Testing for TPSAB1 copy number variants (CNVs) may also be considered in individuals with confirmed or suspected SM, Ehlers-Danlos syndrome or other connective tissue abnormalities, recurrent anaphylaxis, severe postural orthostatic tachycardia syndrome, irritable bowel syndrome, systemic venom reactions, or other systemic immediate hypersensitivity reactions.
- Recommended test: NCCN guidelines recommend considering TPSAB1 mutational analysis for any individual who is being evaluated for SM.

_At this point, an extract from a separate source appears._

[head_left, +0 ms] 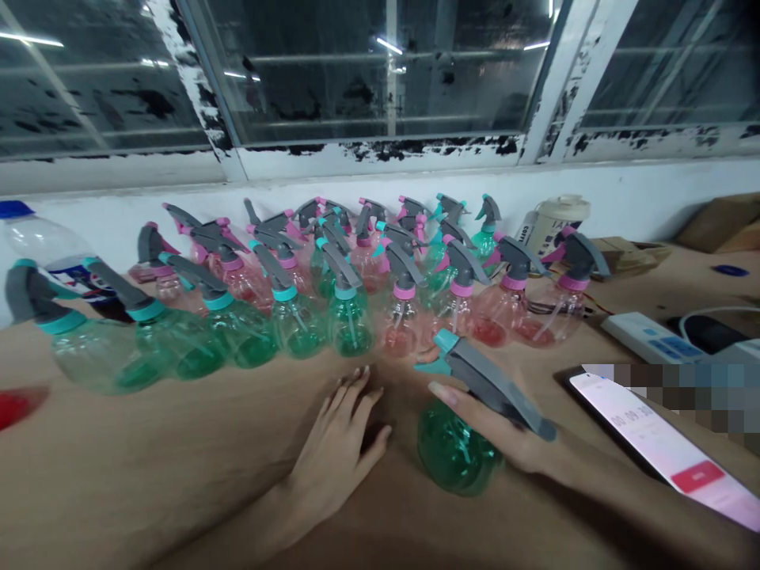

- High specificity: This assay quantifies the absolute copy numbers of α-tryptase and β-tryptase to identify possible pathogenic genotypes.
Why Choose ARUP
ARUP is the only laboratory to offer both an ultrasensitive KIT mutational assay and TPSAB1 mutational copy number analysis assay.
Additional Testing
3016621
Myeloid Malignancies Mutation and Copy Number Variation Panel by Next Generation Sequencing
2011117
Myeloid Malignancies Mutation Panel by Next Generation Sequencing
2002378
Eosinophilia Panel by FISH
Multigene next generation sequencing and chromosome analysis by fluorescence in situ hybridization (FISH) may also be considered to evaluate additional mutations relevant in the diagnosis and treatment of MCDs.